Eu vou à frente. Não me custa pedir… desde que não seja para mim. Passei a minha vida a pedir, quase a estender a mão. Tenho um profundo respeito por quem pede. No caso presente, faço isto sem qualquer dificuldade. Aliás, confesso, é como se fosse um qualquer trabalho, uma qualquer missão. Tenho para mim que o íntimo de uma pessoa se revela no momento em que é posta à prova, isto é, quando alguém apela à sua generosidade. Então gosto destes desafios. É como se estes contactos me enriquecessem e me ajudassem a conhecer melhor o ser humano.

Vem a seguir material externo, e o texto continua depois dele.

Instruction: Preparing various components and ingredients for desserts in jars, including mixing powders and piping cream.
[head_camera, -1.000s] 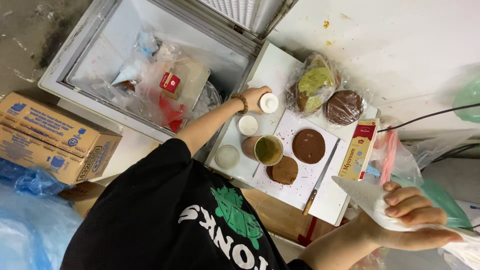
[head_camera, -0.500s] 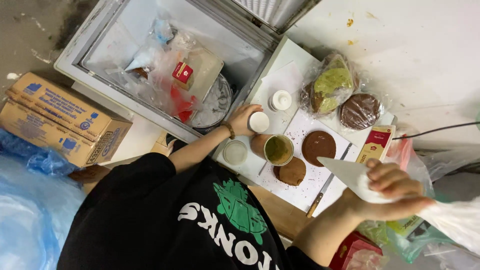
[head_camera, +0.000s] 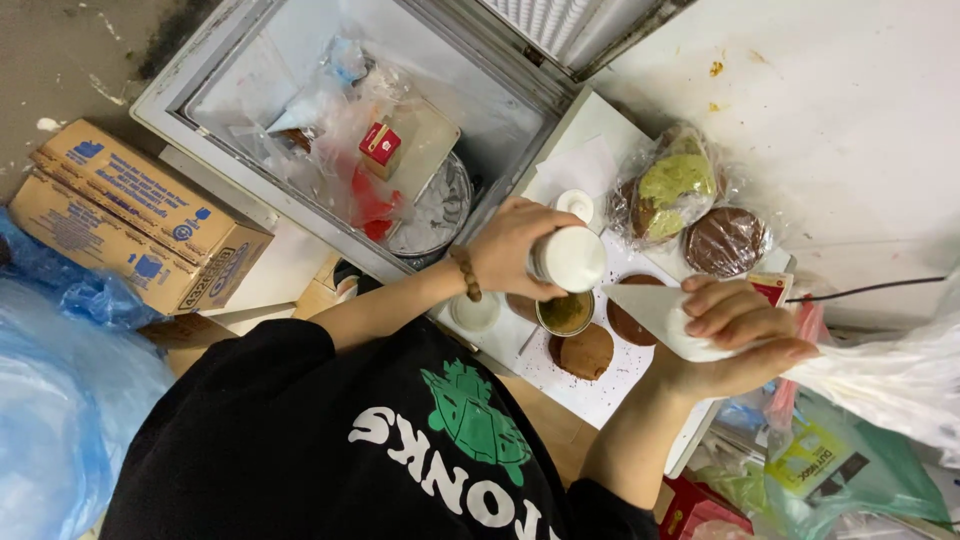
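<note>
My left hand (head_camera: 505, 245) is shut on a white jar (head_camera: 568, 258), held tilted just above a small cup of green-brown powder (head_camera: 566, 313). My right hand (head_camera: 735, 335) grips a white paper cone (head_camera: 650, 305) whose tip points toward the cup. A round brown cake (head_camera: 585, 352) lies on the white board (head_camera: 560, 390) below the cup, and a second one (head_camera: 625, 328) is partly hidden under the cone. A white lid (head_camera: 475, 312) rests left of the cup, under my wrist.
An open chest freezer (head_camera: 230, 165) holding plastic bags and a red box (head_camera: 380, 143) sits at the upper left. Bagged green and brown cakes (head_camera: 672, 185) and a wrapped brown disc (head_camera: 724, 241) lie behind the board. A cardboard box (head_camera: 130, 215) and blue plastic bag (head_camera: 50, 400) stand left.
My left hand has lifted the white jar from the back of the board and brought it over the cup. My right hand has carried the white cone leftward toward the cup.
</note>
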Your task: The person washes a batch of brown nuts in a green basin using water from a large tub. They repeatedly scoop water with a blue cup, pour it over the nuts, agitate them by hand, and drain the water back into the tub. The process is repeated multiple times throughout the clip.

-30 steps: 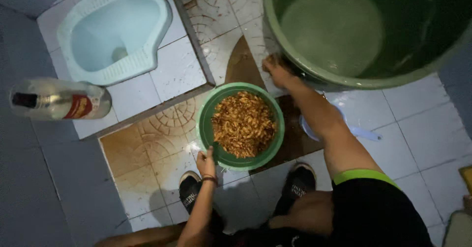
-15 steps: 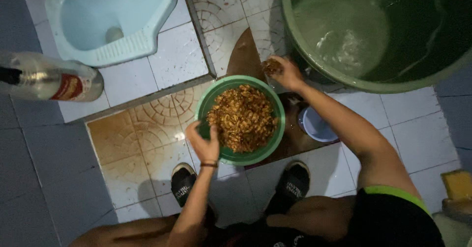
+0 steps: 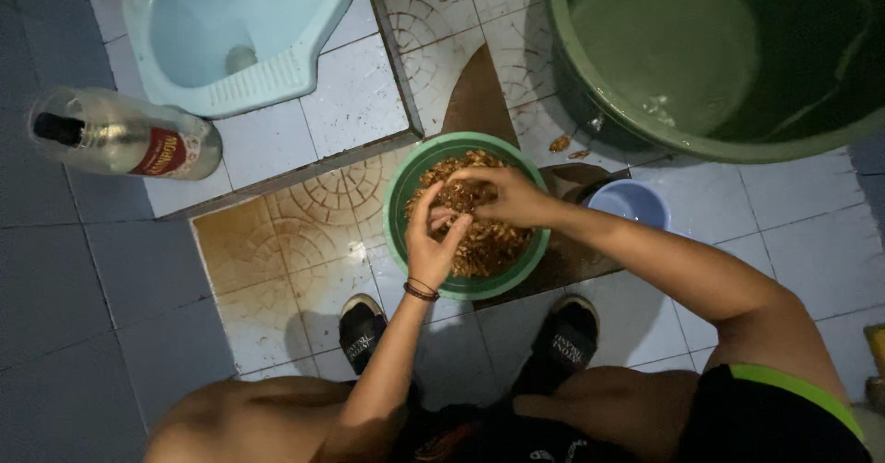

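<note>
A person is squatting on a tiled washroom floor, both hands working over one green bowl (image 3: 398, 196) that is sitting on a brown board (image 3: 479, 94) just ahead of the two black sandals (image 3: 361, 330). The bowl is holding a heap of small brown pieces (image 3: 489, 242), too small to identify. The left hand (image 3: 431, 242), wearing one dark bracelet (image 3: 420, 292) at the wrist, is hovering above the heap with fingers spread loosely and nothing clearly gripped. The right hand (image 3: 502, 196) is reaching across from the right, its fingers curling narrowly over the top of the heap; whether it is pinching any pieces cannot be told. A few brown scraps (image 3: 559, 142) are lying on the tiles beyond the bowl. One large green tub (image 3: 645, 127), holding cloudy water, is filling the upper right and standing just behind the board. One small blue cup (image 3: 629, 203) is sitting beside the right forearm, between tub and bowl. At the upper left, one pale blue squat toilet (image 3: 230, 30) is set in a raised white-tiled step. One clear glass bottle (image 3: 124, 136) is lying on its side at the left, dark cap pointing left, a red label wrapping its body. The person's knees and dark shorts with a green band (image 3: 793, 385) are crowding the bottom edge.
</note>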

O Veiga e o Arménio, homens de trabalho como eu que viemos de lá de baixo –da latrina, como costumo dizer- e, a pulso de muito esforço e trabalho, atingimos uma posição que nos permitiu até hoje viver desafogadamente. Até quando não se sabe. Noto que ambos me acompanham com muita dificuldade nesta acção. Sentem-se constrangidos.
Para quem não faz da mendicidade um exercício diário, o acto de pedir –para nós mesmo- implica um estado de alma, uma coragem constante da parte de quem roga. Por outras palavras, é o sofrer antecipadamente, sabendo que o nosso interlocutor tem aquilo que nos falta, mas com uma elevada esperança na satisfação do pedido. É saber que, psicologicamente, no fundo do espírito estamos uma lástima, mas temos de fingir, teatralizar. A humildade deve estar sempre presente. O doador, embora seja imanente à condição humana, psicologicamente, gosta de sentir que está por cima. Embora no momento de doar seja tomado de vários conflitos em catarse. O medo de um dia trocar de posição com o sujeito que está à sua frente passa-lhe sempre pela mente e, muitas vezes, vai condicionar a sua vontade, impelindo-o a contribuir.
Pedir para outros, para outras causas –pelos menos no meu entendimento- é muito fácil. Não implica o rebaixamento psicológico. Antes pelo contrário somos tomados de um sentimento de alteridade, fazermos algo transcendendo a diferença e em prol de alguém, que a maioria não consegue. Então acontece que, nesta situação, facilmente quem pede pode tornar-se arrogante, como se sentisse que o outro, o doador, tem de ser tomado da mesma solidariedade que nos move –senti isso hoje mesmo.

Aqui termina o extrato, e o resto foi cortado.